A Billion Dollars for Butt-Kiss: Vermont’s Planning-Industrial Complex Has Failed Us

A Billion Dollars for Butt-Kiss: Vermont’s Planning-Industrial Complex Has Failed Us

They say “failing to plan is planning to fail.” But in Vermont, it turns out planning everything is how we failed—just very thoroughly and with great documentation.

Half a Century of Planning, and What Do We Have?

For over 50 years, Vermont has been one of the most heavily “planned” states in the nation. We’ve built an entire industry around land-use planning, regional commissions, municipal commissions, transportation plans, housing plans, climate plans, and emergency management strategies. If there’s a problem, we form a task force. If there’s a question, we hold a public forum. And if anything actually tries to get built, we slow it down with permits and environmental reviews.

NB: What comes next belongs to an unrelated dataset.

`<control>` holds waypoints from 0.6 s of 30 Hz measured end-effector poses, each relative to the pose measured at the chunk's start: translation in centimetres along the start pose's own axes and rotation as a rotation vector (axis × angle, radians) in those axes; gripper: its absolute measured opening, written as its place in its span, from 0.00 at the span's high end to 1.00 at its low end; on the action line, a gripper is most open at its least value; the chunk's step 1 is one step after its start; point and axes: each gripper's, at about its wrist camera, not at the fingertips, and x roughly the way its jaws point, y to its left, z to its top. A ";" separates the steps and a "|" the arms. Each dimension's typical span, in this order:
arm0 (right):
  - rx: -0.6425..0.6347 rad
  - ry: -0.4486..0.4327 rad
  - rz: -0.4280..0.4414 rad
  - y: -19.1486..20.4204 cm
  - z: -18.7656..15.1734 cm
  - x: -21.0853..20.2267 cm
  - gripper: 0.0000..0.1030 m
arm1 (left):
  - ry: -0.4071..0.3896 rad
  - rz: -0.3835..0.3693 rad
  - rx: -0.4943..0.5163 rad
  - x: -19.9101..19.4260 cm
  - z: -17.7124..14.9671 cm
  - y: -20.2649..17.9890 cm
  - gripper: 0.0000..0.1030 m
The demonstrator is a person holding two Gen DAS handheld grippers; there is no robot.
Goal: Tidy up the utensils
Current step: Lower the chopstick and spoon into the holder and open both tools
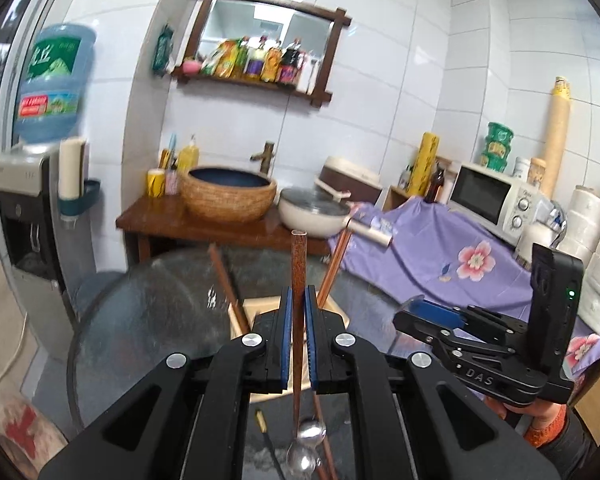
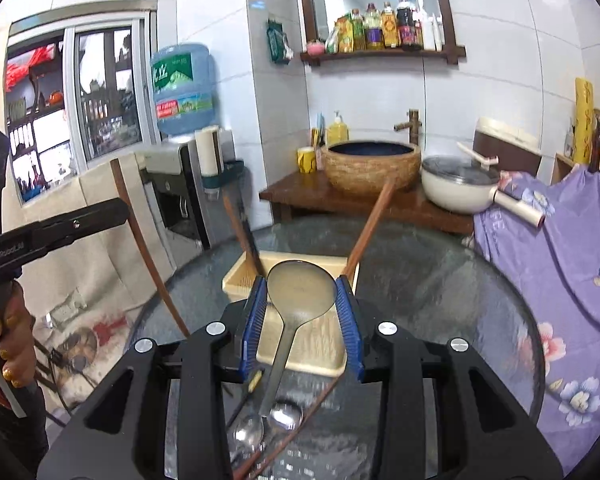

And what do we have to show for all this planning?

A housing crisis. Crumbling roads. An economy that can’t keep our kids here. A shrinking workforce. And an ever-growing stack of studies, PowerPoints, and planning documents sitting on shelves gathering dust. It’s no longer just inefficient. It’s absurd.

A Billion Dollars Taken Out of the Economy

Let’s call it what it is: a billion dollars for butt-kiss.

When you account for 50 years of funding across 11 Regional Planning Commissions, state and federal agencies, consultant fees, legal costs, and municipal zoning efforts, the conservative estimate is that Vermont has spent at least $1.8 billion on planning-related operations since the early 1970s. Not on building, not on producing, not on fixing—but on planning.

That money wasn’t found in a field somewhere. It was taken—from workers, farmers, property owners, and businesses—through taxes and fees, and then funneled into government salaries, redundant studies, and regulatory systems that often prevent more than they produce. It wasn’t reinvested in Vermont’s communities—it was absorbed by the overhead of the bureaucracy itself.

The Act 250 Trap

Just look at Act 250, Vermont’s signature planning tool, established in 1970 to prevent “uncontrolled development.” A reasonable idea in theory—but in practice, Act 250 has morphed into a rigid, expensive, and painfully slow gatekeeping mechanism that punishes even the most modest development proposals.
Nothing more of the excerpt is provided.